PHS has also taken union organizers to court, arguing the job functions of union members are too different to bargain together and that medical providers are indeed supervisors, making them ineligible to unionize. PHS also contested the use of mail-in ballots for the union’s election during the pandemic, arguing that providers should have to vote at their places of work. The National Labor Relations Board ruled in the union’s favor on all counts, allowing them to move forward with their election. Ballots were mailed out Feb. 4 and will be counted March 7. Legally, PHS could try to delay the process further by contesting parts of election or impounding ballots, but Dr. Michaela Mccuddy, a union organizer and family medicine specialist at PHS’ Siler City Community Health Center, told Prism she’s trying to remain hopeful management will “respect this democratic process.” 

Toomey would not respond to specific questions about PHS’ operations or the allegations made by providers. In an emailed statement to Prism, he wrote that PHS is limited in how they are able to respond to media inquiries “[s]ince employers’ statements and actions are under close legal scrutiny in the days immediately preceding a National Labor Relations Board election and PHS does not want to do or say anything inadvertently that could result in the election being overturned.” The CEO went on to say that PHS “is committed to protecting providers’ right to have a secret ballot vote conducted by the National Labor Relations Board to decide whether or not they will be represented by a union, and PHS has a responsibility to ensure that providers are fully informed about the implications of their decision so they can decide what is best for themselves and the patients and communities PHS serves.”
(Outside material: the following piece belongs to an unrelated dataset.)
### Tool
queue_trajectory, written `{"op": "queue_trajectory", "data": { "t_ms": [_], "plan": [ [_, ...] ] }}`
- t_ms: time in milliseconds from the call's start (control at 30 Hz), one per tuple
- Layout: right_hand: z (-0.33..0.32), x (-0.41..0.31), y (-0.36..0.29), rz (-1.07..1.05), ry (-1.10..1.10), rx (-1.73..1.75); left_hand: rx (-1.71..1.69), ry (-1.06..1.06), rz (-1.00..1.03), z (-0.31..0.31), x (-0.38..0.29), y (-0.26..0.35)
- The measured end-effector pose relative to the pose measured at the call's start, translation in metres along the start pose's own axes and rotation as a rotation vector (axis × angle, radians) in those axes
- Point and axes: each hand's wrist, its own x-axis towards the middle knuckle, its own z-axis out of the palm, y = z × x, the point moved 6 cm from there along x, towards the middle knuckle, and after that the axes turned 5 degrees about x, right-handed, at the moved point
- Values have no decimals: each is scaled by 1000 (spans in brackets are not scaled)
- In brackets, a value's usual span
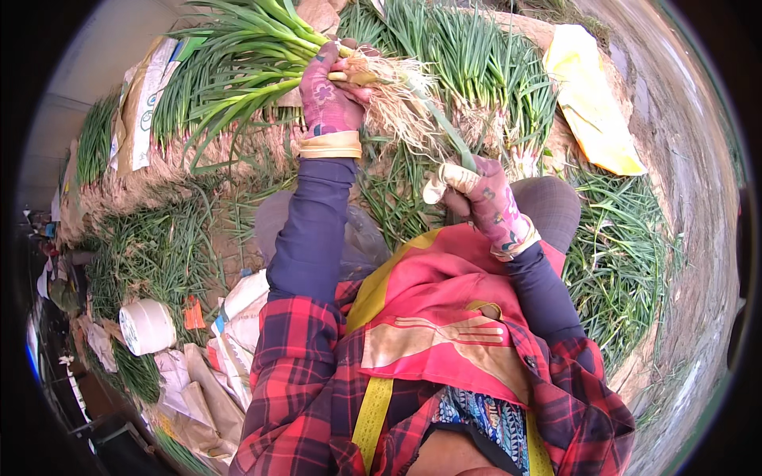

Oluyadi told Prism that the last several months working at PHS, she realized management was ignoring her concerns about the conditions she faces as a provider, leading her to have a “complicated relationship” with her work.

“It’s a love-hate relationship. When I’m at work, I’m really stressed out and frustrated by the conditions and I want to run, but when I’m off I think of my patients and I miss them,” Oluyadi said. “When we try to talk about what we’re up against, we get gaslighted and told things are not as bad as they seem or that we’re overreacting or that the pandemic should be our focus. So in that way, the union has been really therapeutic. I’m in community with my colleagues in a supportive way, and we are fighting together to fix these issues that impact the patients that we love. It feels very liberating, and it’s the first time in a while that I’ve felt hopeful about my workplace.”